Mr Jinnah — a person to personality | By Nighat Leghari 


Mr Jinnah — a person to personality

HOLDING a sheet of a cardboard against the oil lamp to shield the light of the other members of the family from the light of the lamp, an underweight slim boy with powerful shining eyes, which can be termed as “twin lamps of the truth” is sitting against the study table in the small village of Paneli in India.

He feels a different object in his mind, something bigger, something more ambitious and a world of his own vision. He wants to occupy the place, which was unique.

His mind is one of the most active. He feels even when he was a boy that he has got nothing in common with common man. His every action marked him out from other boys.

He started his education and in the tender age of sixteen he left for England. He spent more and more time in the British museum reading and studying the lives of great men.

He passed his Bar-at-Law with distinction and he was the youngest Indian student ever to be called to the Bar. Now he had been grown up to a tall boy with heavy lips and powerful eyes.

He had full confidence of his determination and firmness. He always chose difficult path of honour. This puny person knew his inner strength and word impossible was alien for him. There are many interesting stories with reference to his practice period.

A well-known businessman who had a series of charges against him went to Mohammad Ali and asked him how much it would cost him to take up his case.

Jinnah bluntly answered, Five hundred rupees a day. The businessman said, but I have only five thousand rupees with me, will you accept it to cover the whole of your fees.

Jinnah accepted the amount in lump sum. Jinnah won the case within three days and kept with him only rupees fifteen hundred as it was decided beforehand and gave him back the remaining amount.

He considered his work in the legislature as a moral obligation and not as a stepping stone to personal glory. He was a trusted lawyer for Muslim and Hindu clients alike. Throughout his career as barrister he remained incredibly honest.

He worked for fourteen hours. He was usually taken as a fashionable Europeanised person who hardly knew about the religion but those who were close to him describe him as a practical religious man.

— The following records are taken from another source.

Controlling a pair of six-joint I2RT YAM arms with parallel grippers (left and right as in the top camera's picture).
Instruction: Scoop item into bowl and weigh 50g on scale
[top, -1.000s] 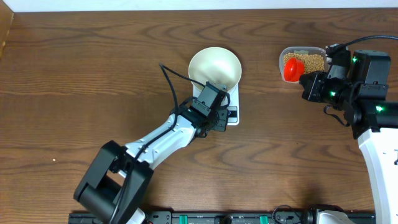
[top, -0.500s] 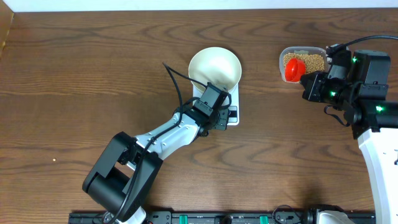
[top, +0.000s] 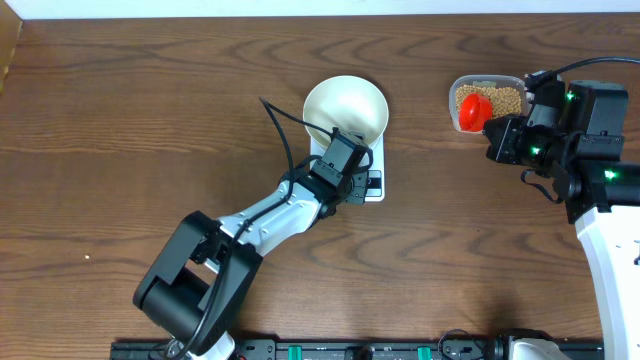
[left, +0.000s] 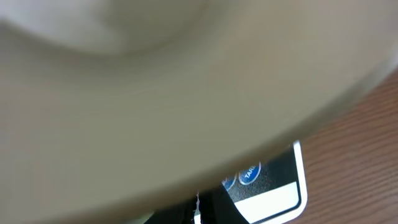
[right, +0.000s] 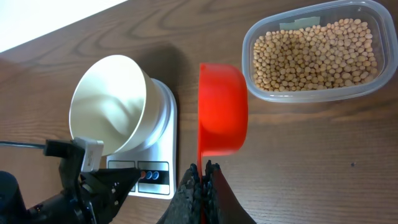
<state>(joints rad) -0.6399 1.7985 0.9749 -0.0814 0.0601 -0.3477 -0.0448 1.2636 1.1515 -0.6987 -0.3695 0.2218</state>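
Note:
The white bowl (top: 345, 107) stands on the white scale (top: 377, 150); its inside shows plain white, with no beans in it (right: 109, 106). My left gripper (top: 362, 187) is shut, with its tips at the scale's front panel by the blue buttons (right: 152, 176). The left wrist view is mostly filled by the bowl's wall (left: 155, 93), with the shut fingertips (left: 211, 208) low down. My right gripper (right: 202, 177) is shut on the handle of a red scoop (right: 222, 115), held tilted beside the tan beans (right: 317, 53).
The beans lie in a clear rectangular plastic tub (top: 510, 82) at the back right, near the table's far edge. Bare wooden tabletop (top: 130, 150) spreads to the left. A black cable (top: 285, 140) arcs from my left arm close to the bowl.
My left arm has shifted its elbow to the right and nudged its gripper slightly towards the scale. The right arm and scoop have stayed still.

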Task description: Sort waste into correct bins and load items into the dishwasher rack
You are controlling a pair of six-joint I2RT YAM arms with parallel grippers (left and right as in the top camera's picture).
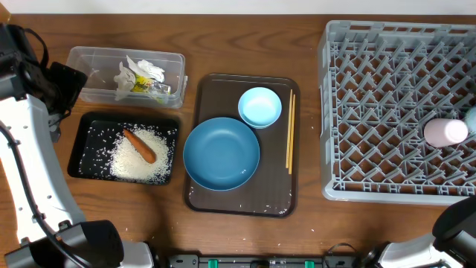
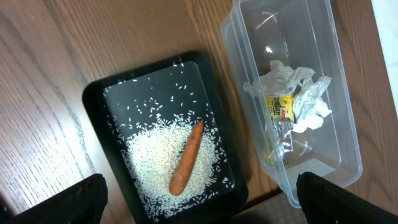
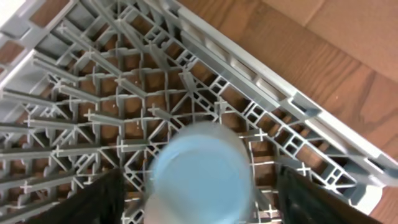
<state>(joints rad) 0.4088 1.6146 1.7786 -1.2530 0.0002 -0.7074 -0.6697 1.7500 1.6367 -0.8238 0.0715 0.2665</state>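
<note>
The white rice (image 1: 140, 160) and the orange carrot (image 1: 140, 145) lie in the black tray (image 1: 82, 152); both show in the left wrist view, rice (image 2: 155, 155) and carrot (image 2: 186, 158). Crumpled wrappers (image 1: 141, 78) lie in the clear tub (image 1: 97, 59). The large dark-blue bowl (image 1: 221, 154), small pale-blue bowl (image 1: 259, 106) and chopsticks (image 1: 291, 134) sit on the dark-brown serving tray (image 1: 216, 93). The whitish cup (image 1: 445, 132) lies on its side in the grey rack (image 1: 387, 89). My left gripper (image 2: 199, 205) is open above the tray and tub. My right gripper (image 3: 199, 199) is open around the cup (image 3: 199, 171) without touching it.
The left arm (image 1: 30, 112) stands along the table's left edge beside the tub and black tray. The right arm's base (image 1: 454, 223) is at the lower right, just in front of the rack. Bare wooden table lies between the serving tray and the rack.
</note>
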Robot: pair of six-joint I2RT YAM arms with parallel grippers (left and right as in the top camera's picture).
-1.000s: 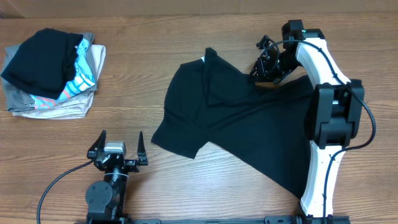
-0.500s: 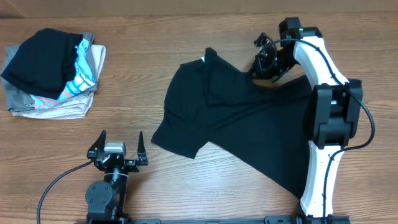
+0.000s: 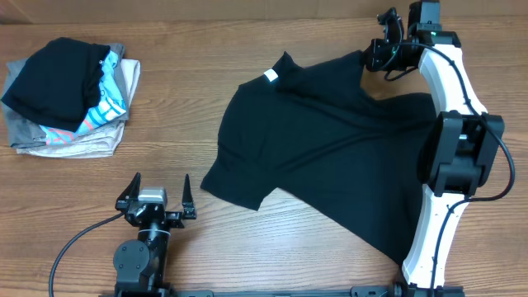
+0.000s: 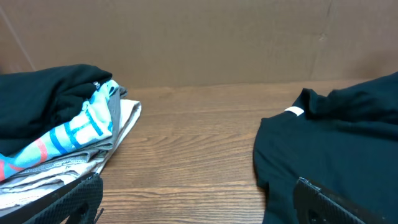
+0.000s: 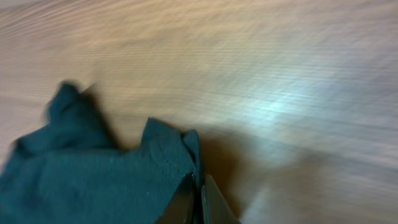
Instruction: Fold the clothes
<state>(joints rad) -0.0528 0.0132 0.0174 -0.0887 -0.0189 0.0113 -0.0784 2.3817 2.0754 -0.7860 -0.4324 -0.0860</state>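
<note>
The clothes, a black T-shirt (image 3: pixel 322 157), lie spread over the middle and right of the wooden table, with a small white label (image 3: pixel 270 77) at the neck. My right gripper (image 3: pixel 373 56) is at the far right of the table, shut on an upper corner of the T-shirt and pulling it out toward the back. In the right wrist view the closed fingers (image 5: pixel 186 200) pinch the dark fabric edge (image 5: pixel 168 158) above the table. My left gripper (image 3: pixel 157 194) stands open at the front left, nothing in it. In its own view the T-shirt (image 4: pixel 336 143) lies to the right.
A stack of folded garments (image 3: pixel 66 95), black on top over turquoise-patterned and grey pieces, sits at the back left; the left wrist view shows the stack (image 4: pixel 56 130) too. The right arm (image 3: pixel 450 165) rises along the right edge. A brown wall (image 4: pixel 199 37) stands behind the table.
My right gripper closed on the folded-over shirt part and drew it back and to the right, unfolding it; the white label now shows. The left arm has not moved.
</note>
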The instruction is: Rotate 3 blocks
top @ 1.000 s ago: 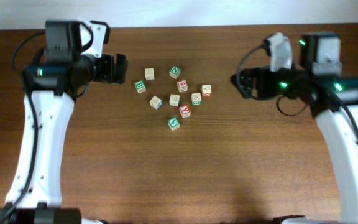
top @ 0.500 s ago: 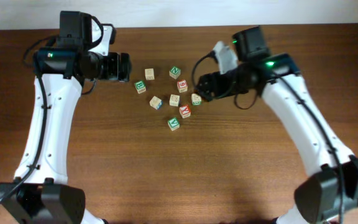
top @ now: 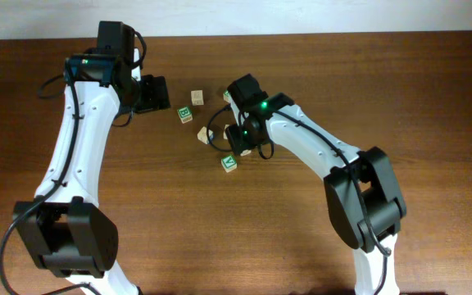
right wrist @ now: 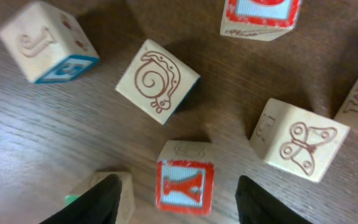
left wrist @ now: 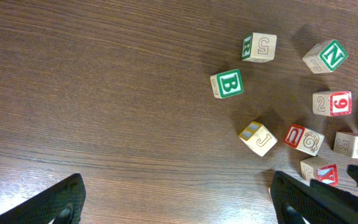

On one occasion he himself said that the Last Prophet (PBUH) was a messenger of God and I am the messenger of the Last Prophet (PBUH) and want to give a separate state to the Muslims to practice Muhammadism liberally.

He worked miracles with his ailing figure. He was very strict in discipline and orderliness. Quaid’s relation with his staff was very friendly.

He was, no doubt, an exacting master but the men who worked with him were devoted to him, some of them were tantalised with his quiet nature but they never disobeyed him. He was a cold and reserve person but most favourable.

Hindus used all their wealth and brains against Jinnah and all British officialdom was against him, even most of his close colleagues were unsupportive of him. His disease was making him shockingly weak but no sooner he felt a bit better he would run to his working desk.

He was seriously ill but he knew that his bad health will put a home to his supreme cause, he constantly concealed his disease with the result his diseases gradually crumbled all his inner system.

He worked round-the-clock but no one saw him dozing or yawning on the working desk, he always seemed attentive and alert even on the ailing bed.

He led a saintly life and never liked hypocrisy, if he didn’t want to do one thing he never did it for any reason such as ostentation or to win over the people.

He proved himself an iron man, and underwent a long difficult path filled with thorns with ailing feet but never tottering, never shaking and with no signs of exhaustion.

It is 07 August 1947, a viceroy’s Silver Dakota is standing on the Delhi airport, a slim, saintly, exhausted but firm figure, attired in a stainless white sherwani, walks towards the aircraft with his little court.

Flight lieutenant Rabbani carries a cane basket full of documents, a servant carries a bundle of newspapers, as he moves towards the aircraft, his face is pale but glowing with emotions.

He pauses for a moment, looks back towards the city in which he waged a crusade and won Pakistan. He waves his pale bony hand towards people, spell bound in his respect and regard.

He said in a very low voice, I suppose this is the last time I will be looking at Delhi. As the aircraft taxies out he whispers and that’s the end of that, I never expected Pakistan in my life.

As I write this article I am reminded as to what the Quaid-i-Azam envisioned this country as the father of the nation.

While assuming the office of Governor General he said, “That Pakistan which I envision will have democratic system based on consciousness and righteousness of its rulers. It is my belief that our salvation lies in adopting the true democratic setup, our decisions in the affairs of the state shall be guided by the discussions and consultations.

The activities of the rulers must be monitored to his men, it will bring good effect to the conditions of the people.

He said, “Pakistan will have no discriminatory status for any individual or group, no one will enjoy any special privileges, all citizens shall be equal rights, I will never like any exploitation of poor, bureaucrats shall take themselves as the servants of the people”.

In the history of Pakistan I observe that almost all the rulers of Pakistan brought a horrible shatter to the dreams of the Quaid-i-Azam instead.

—The writer is contributing columnist, based in Germany.